Kropodkin laughed and clapped Kretek on his shoulder. “The old wolf always has a plan.”

“Yes, but this time it was the sharp-nosed cub who sniffed out the prey.” Kretek peered intently into the eyes of the younger man. “You are sure the investigation team didn’t have the opportunity to get out a radio report on the situation here?”

“I am certain. The transmitter they brought with them did not have the power to penetrate the solar flare, and I had sabotaged the station set. It was a close thing. Very close, but they didn’t radio out.”

Kretek nodded. “This is good. As far as the outside world knows, the investigation team and the crew from the science station might still be here in the camp. The Americans won’t risk cruise missiles or radar bombing through the storm if it might kill hostages. That was the last thing we had to fear.”

“I’m not quite so sure, Uncle.” Kropodkin glanced back toward the laboratory hut. One of Kretek’s guards was dragging the body of Dr. Trowbridge out into the snow. Another was herding a handcuffed Randi Russell toward the bunkhouse. “We still have the other members of the American investigation team loose on the island. If they are anything like that bitch, they could be trouble.”

Kretek shrugged. “Pish, pish, pish! Three are only three. Worry about things worth worrying about. If they come stumbling back into camp tonight, we will kill them. If they are still up at the crash site tomorrow morning, we will kill them there. If they choose to hide from us somewhere on the island, let them hide. They are nothing as long as they do not interfere with us.”

“All but that one.” Kropodkin nodded toward Randi. “She is something to me.” His voice was tight and as cold as the polar winds.

“I can understand that. You will be the first in her tonight. You are owed that.” Kretek gave his nephew a bearlike cuff. “Just see you leave plenty for the rest of us,” he continued boisterously. “Remember, you are a member of the firm now. Fair shares for all.”

The two men shared a warm family laugh.

Chapter Thirty-four

Saddleback Glacier

The black rock of East Peak loomed over the pale sheet of glacial ice, becoming one with the deepening night. At its base, the final approach began. Dark, leathery faces and dark, narrowed eyes peered from parka hoods, gauging the growing strength of the wind and the density of the snow being driven before it. As each gust blurred the line of sight between them and their objective the Spetsnaz troopers snaked forward another few meters, taking advantage of every minute concealing swale and depression in the ice, relentlessly tightening their half-circle perimeter around the cave mouth.

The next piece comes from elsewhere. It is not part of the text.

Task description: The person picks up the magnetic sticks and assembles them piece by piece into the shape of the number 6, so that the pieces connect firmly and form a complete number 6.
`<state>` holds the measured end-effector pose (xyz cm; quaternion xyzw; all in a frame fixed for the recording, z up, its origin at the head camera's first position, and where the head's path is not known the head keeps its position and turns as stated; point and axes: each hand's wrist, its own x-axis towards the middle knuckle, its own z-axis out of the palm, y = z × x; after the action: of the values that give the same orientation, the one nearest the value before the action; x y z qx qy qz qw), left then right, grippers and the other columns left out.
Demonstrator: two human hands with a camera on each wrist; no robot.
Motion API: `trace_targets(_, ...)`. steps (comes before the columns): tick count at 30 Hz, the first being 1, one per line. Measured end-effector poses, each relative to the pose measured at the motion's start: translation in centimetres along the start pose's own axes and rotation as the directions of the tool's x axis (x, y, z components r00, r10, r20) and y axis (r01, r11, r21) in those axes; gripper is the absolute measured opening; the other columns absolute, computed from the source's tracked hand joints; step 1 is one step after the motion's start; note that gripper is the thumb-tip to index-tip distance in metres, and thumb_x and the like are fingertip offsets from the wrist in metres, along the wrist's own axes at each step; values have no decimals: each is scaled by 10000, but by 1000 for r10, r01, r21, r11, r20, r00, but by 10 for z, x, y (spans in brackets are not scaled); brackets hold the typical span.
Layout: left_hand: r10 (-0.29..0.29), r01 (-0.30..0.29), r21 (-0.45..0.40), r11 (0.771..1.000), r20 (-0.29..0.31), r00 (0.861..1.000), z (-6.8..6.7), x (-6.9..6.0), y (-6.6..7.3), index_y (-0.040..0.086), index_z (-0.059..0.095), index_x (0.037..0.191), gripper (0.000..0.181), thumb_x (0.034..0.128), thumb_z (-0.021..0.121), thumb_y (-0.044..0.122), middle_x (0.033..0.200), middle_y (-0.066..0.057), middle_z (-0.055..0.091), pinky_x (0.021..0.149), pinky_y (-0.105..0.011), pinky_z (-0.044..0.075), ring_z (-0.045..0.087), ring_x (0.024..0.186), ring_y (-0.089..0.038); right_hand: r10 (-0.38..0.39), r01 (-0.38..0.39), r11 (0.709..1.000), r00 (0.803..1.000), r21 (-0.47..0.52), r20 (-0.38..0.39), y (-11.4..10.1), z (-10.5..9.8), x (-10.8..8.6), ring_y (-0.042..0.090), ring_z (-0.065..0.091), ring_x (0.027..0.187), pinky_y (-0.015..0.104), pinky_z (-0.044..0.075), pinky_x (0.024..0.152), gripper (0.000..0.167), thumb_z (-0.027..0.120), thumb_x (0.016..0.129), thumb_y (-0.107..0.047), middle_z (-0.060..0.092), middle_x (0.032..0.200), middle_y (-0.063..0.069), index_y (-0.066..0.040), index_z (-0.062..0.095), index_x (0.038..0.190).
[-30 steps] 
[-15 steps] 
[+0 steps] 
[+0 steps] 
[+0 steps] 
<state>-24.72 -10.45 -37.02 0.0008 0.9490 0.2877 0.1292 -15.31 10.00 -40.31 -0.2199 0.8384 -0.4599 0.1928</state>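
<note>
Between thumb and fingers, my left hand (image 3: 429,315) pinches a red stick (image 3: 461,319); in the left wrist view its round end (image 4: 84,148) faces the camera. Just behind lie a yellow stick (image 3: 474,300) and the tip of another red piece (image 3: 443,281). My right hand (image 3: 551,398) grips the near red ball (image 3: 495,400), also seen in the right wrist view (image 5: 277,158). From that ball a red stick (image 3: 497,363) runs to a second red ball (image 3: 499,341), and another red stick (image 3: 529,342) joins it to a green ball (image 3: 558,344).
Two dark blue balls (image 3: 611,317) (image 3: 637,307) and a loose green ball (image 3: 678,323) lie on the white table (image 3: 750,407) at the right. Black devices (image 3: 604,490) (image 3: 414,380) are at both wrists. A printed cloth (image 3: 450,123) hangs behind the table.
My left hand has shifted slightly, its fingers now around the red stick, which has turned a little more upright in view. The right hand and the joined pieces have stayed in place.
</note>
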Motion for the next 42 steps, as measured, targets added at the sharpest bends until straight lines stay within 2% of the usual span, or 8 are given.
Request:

They were Siberian Yakut tribesmen, the ancient seed race from which the American Indian had sprung, adept at survival in this kind of savage, frigid environment. They could ignore the wind that drove through their arctic gear, turning the windward side of their bodies into a half-deadened ache. They were inured to the burning numbness of the frostbite eating into their faces. The resulting scabs and scars would be badges of honor, a testament to their ability to survive and fight in realms that would destroy lesser, softer men.

This night, if they felt anything, it was heat. The fires of revenge burned bright for the teammates who had died at the hands of those in the cave. They hoped that their enemies would not die swiftly in the initial assault. In their worldview, vengeance was something worth taking one’s time over.

Lieutenant Pavel Tomashenko peered cautiously from behind a jumble of snow-sheathed slide rock. He and his platoon sergeant had worked their way along the cliff face to within fifty yards of the objective cave. Through his night-vision monocular he could make out the body of Private Uluh sprawled on the ice outside of the cave mouth. It gave him the range he needed.

Trying to get a grenade in there that afternoon had been a mistake, but he had been angry over the loss of Scout Toyon to that sniper’s shot. He had gotten impatient, and it had ended up costing him two men instead of the one.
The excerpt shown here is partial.